→ About this exercise
Can you pull out each line of the data below that includes the word "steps"?

(Data extracted from a collection)

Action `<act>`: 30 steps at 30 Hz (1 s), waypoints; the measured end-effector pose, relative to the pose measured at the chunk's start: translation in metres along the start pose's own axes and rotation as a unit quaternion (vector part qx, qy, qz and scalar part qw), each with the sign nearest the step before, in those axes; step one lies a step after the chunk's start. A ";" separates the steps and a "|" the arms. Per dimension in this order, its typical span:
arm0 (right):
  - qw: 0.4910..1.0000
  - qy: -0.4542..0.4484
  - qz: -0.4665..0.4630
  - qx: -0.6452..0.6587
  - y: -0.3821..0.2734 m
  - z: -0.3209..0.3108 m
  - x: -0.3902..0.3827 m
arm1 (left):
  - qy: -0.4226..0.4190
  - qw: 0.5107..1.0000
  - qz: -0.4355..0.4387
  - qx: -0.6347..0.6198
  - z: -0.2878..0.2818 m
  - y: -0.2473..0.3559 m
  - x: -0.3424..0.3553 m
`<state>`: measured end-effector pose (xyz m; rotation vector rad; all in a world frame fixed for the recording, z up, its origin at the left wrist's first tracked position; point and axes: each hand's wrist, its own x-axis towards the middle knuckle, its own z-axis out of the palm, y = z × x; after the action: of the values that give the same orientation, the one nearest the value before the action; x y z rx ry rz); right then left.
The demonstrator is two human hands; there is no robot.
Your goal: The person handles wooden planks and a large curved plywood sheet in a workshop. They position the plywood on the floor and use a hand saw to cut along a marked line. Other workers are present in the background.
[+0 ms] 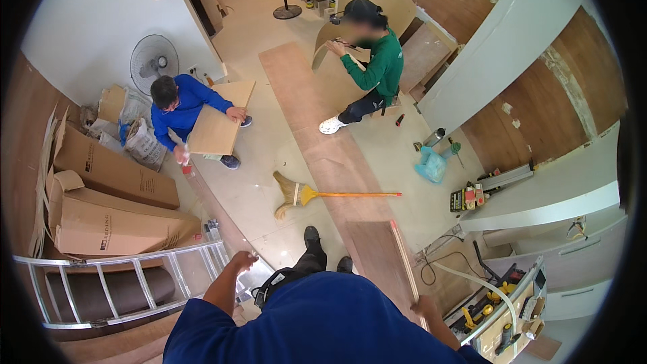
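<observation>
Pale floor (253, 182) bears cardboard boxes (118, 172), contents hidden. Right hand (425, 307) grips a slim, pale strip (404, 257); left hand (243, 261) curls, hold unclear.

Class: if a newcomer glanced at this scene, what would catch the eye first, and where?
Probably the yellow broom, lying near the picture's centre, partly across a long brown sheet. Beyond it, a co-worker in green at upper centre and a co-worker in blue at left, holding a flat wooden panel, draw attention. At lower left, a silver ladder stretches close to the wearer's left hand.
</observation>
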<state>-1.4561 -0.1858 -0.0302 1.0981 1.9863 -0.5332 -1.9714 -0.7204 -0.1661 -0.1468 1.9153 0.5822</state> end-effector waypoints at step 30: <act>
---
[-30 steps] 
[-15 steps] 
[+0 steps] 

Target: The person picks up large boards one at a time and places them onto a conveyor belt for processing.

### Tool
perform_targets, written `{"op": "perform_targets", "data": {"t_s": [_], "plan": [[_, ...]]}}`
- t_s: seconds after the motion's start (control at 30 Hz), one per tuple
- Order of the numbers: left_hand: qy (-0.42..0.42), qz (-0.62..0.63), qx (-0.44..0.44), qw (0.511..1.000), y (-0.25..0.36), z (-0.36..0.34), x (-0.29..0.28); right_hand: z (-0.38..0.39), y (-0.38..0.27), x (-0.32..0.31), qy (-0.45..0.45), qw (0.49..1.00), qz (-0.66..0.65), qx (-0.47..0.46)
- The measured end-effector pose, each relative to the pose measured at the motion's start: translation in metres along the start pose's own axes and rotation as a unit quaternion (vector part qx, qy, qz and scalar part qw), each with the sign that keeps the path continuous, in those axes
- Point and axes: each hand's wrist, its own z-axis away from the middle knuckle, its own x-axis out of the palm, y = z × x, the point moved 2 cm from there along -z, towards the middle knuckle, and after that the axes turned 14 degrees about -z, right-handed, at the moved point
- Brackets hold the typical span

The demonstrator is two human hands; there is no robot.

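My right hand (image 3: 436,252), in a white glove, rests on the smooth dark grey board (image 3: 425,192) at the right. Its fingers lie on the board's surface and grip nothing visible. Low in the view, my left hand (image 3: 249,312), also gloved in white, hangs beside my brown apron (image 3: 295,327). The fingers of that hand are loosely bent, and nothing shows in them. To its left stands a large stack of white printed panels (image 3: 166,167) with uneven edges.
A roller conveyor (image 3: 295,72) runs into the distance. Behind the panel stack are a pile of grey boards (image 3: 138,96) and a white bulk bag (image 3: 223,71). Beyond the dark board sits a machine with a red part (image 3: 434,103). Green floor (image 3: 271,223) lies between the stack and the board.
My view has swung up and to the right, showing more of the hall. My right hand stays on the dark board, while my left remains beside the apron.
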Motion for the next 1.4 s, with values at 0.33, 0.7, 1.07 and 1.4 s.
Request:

→ Task response
Action `<act>`: 30 steps at 30 Hz (1 s), waypoints; the measured end-effector pose, relative to the pose measured at the chunk's start: translation in metres along the start pose's own axes and rotation as a unit quaternion (vector part qx, qy, qz and scalar part qw), each with the sign nearest the step before, in those axes; step one lies a step after the chunk's start. A ";" separates the steps and a "|" the arms. Per dimension in this order, its typical span:
[-30 steps] 
[-15 steps] 
[+0 steps] 

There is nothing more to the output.